歯周病原性菌の分泌蛋白質により惹起される歯周組織の局所免疫応答に関する研究

牙周病原菌分泌蛋白诱导牙周组织局部免疫反应的研究

• 批准号: 08771708
• 负责人: 谷 芳子
• 金额: $ 0.64万
• 依托单位: Nagasaki University
• 依托单位国家: 日本
• 项目类别: Grant-in-Aid for Encouragement of Young Scientists (A)
• 财政年份: 1996
• 资助国家: 日本
• 起止时间: 1996 至 无数据
• 项目状态: 已结题
• 来源: https://kaken.nii.ac.jp/en/grant/KAKENHI-PROJECT-08771708/
• 关键词: Actinobacillus actinomycetemcomitans; 抗原性蛋白質; 炎症性サイトカイン

歯周病原性菌であるActinobacillus actinomycetemcomitans(A.a)Y4株の培養上清を高速液体クロマトグラフィを用いて、クロマトフォーカシングとゲル濾過カラムにかけ、さらに透析を繰り返して、37kDa蛋白質を抽出した。精製したサンプルは、72.3%の蛋白質、13.3%のヘキソースと2.8%のヘキソサミンを含んでおり、LPSの混入は無視できる量であった(A.aのLPSとエンドトキシンユニットで比較して10^<-5>以下であった)。二次元電気泳動で展開したところ、目的とする37kDa蛋白質のみが単一スポットとして銀染色で確認された。歯周ポケットからA.aが検出された歯周炎患者の末梢血から血清を採取し、精製37kDa蛋白質に対する血清抗体価を調べたところ7.20で、歯周炎のないコントロール5.28より有意に高かった(p<0.001)。精製37kDa蛋白質を50,5,0.5μg/ml濃度で2×10^6cell/mlのマウス腹腔マクロファージに反応させたところ、24時間刺激で濃度依存的に炎症性サイトカイン(TNF-α、IL-1β、IL-6)を産生させた。この反応は、精製37kDa蛋白質を熱処理することで有意に低下した。ヒト歯肉癌由来の上皮様細胞Ca9.22(5×10^4cell/ml)を無血清培地KGM IIで維持し、10,1,0.1μg/ml濃度の精製37kDa蛋白質で刺激したところ、わずかに炎症性サイトカインを産生する傾向が見られたものの、反応は検出限界以下であった。今後さらに、細胞数や刺激濃度等を変えて、調べていく予定である。

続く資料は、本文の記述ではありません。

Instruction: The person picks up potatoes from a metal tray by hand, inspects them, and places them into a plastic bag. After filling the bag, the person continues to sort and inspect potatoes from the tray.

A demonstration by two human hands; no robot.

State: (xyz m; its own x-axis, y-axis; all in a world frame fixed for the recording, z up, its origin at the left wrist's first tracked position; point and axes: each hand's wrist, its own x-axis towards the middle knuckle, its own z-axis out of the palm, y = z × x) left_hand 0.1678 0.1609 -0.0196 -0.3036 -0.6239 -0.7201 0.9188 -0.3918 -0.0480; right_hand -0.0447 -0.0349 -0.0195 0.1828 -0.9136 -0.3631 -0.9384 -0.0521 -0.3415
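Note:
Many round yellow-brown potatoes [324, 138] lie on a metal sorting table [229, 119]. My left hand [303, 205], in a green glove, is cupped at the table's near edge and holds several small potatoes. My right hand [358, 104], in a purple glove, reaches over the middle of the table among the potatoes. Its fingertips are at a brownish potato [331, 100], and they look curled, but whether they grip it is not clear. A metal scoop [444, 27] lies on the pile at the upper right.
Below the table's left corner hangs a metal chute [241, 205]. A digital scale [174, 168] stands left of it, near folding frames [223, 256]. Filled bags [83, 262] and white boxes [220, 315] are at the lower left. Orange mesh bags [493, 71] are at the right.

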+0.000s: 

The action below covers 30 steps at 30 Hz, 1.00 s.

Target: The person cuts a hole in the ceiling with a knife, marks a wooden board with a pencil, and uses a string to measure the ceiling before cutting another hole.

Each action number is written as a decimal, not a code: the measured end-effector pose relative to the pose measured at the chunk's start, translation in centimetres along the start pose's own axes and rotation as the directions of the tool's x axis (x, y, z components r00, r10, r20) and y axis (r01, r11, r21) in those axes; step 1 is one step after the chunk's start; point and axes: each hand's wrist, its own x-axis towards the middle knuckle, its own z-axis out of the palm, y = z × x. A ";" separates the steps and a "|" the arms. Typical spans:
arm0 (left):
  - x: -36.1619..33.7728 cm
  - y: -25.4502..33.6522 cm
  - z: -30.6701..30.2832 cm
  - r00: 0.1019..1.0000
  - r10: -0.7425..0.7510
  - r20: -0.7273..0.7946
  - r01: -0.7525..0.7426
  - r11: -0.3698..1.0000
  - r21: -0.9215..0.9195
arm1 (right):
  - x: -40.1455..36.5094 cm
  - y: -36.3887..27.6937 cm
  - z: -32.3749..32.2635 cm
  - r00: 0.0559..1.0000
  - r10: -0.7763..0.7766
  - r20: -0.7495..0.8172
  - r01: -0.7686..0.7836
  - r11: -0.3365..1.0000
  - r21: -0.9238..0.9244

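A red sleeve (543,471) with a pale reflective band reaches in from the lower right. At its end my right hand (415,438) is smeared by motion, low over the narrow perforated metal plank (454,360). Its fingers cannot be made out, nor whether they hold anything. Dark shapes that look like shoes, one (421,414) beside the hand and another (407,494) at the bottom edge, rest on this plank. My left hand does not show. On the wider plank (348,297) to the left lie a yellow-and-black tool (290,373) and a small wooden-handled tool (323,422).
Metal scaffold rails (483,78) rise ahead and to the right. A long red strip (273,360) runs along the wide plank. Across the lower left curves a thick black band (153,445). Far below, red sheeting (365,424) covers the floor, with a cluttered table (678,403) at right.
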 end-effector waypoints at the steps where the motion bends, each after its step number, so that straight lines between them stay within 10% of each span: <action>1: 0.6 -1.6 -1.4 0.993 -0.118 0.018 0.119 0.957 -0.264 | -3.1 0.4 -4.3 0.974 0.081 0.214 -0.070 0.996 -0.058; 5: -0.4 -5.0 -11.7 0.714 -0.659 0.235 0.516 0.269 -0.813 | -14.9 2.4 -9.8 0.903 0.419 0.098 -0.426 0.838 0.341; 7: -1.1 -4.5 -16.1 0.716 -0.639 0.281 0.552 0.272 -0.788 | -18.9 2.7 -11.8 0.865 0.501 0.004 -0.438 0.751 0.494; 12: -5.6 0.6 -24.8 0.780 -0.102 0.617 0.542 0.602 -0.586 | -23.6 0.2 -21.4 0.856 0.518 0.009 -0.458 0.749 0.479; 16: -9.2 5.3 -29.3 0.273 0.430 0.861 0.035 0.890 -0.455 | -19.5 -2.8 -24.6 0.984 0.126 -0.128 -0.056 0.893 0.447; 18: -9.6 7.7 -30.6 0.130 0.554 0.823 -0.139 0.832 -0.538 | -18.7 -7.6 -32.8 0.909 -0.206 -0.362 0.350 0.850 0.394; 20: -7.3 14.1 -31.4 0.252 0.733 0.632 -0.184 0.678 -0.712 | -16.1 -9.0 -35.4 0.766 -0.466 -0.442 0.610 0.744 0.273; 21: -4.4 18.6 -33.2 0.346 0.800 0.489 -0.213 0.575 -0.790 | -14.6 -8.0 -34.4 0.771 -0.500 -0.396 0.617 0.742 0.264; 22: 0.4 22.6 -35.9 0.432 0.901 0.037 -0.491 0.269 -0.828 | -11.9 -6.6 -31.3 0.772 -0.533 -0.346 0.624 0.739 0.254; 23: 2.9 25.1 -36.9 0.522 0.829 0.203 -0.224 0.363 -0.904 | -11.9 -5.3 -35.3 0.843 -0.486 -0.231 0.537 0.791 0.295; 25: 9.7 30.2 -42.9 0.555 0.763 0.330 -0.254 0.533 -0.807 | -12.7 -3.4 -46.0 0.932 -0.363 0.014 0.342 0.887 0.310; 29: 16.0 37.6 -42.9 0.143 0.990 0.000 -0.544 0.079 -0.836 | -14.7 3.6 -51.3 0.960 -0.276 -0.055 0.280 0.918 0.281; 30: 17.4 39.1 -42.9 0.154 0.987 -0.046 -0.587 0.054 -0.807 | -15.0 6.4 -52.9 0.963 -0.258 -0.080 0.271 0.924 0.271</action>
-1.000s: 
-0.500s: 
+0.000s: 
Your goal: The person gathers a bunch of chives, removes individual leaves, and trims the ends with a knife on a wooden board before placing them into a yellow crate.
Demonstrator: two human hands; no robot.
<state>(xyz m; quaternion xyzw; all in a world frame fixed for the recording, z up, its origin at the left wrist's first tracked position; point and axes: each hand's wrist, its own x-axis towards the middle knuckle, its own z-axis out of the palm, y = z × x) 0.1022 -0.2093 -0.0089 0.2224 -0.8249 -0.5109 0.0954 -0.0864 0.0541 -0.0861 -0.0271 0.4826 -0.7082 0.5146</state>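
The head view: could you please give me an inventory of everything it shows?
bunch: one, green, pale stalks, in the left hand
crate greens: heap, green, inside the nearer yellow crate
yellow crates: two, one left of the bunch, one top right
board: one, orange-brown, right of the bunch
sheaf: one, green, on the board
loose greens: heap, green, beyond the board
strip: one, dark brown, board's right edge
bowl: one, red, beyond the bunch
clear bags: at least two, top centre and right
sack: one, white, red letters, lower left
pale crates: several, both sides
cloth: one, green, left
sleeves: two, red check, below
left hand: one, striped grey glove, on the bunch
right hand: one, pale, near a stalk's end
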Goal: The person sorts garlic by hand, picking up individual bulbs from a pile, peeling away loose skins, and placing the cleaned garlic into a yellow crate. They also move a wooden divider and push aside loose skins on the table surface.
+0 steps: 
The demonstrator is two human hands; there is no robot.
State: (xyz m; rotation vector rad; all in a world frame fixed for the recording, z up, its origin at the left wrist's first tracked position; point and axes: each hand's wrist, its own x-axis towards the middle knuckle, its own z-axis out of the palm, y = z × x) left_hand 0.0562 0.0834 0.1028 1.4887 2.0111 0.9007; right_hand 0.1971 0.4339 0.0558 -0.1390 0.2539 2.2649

The culture supernatant of Actinobacillus actinomycetemcomitans(A.a) Y4 strain was purified by high speed liquid chromatography, filtration, dialysis and extraction of 37kDa protein. In addition, 72.3% of protein, 13.3% of protein and 2.8% of LPS were refined, and the amount of LPS mixed in was no longer visible (A.a. LPS was mixed in less than 10%<-5>). Two-dimensional electrophoresis was performed to confirm the presence of a 37kDa protein. A.A. was detected in peripheral blood serum from periodontitis patients. Serum antibody levels were adjusted to 7.20 and 5.28 for purified 37kDa protein (p&lt;0.001). Purified 37kDa protein was produced at concentrations of 50, 5, and 0.5 μg/ml at 2× 10^6 cells/ml and 24 time-dependent inflammatory cytokines (TNF-α, IL-1β, and IL-6). The protein was purified by heat treatment. Ca9.22(5× 10^4 cell/ml) was maintained in serum-free culture of epithelial cells derived from dental cancer at concentrations of 10,1,0.1μg/ml and purified 37kDa protein was found to stimulate and inhibit inflammatory response. In the future, the number of cells and the stimulation concentration will be changed and adjusted.

项目成果

谷芳子 ほか: "炎症性サイトカイン産生を誘導するActinobacillus actinomycetemcomitansの産生物について" 日本歯周病学会会誌. 38巻秋季特別号. 161- (1996)

Yoshiko Tani 等人：“诱导炎症细胞因子产生的放线杆菌的产物”，日本牙周病学会杂志，第 38 卷，秋季特刊，1996 年。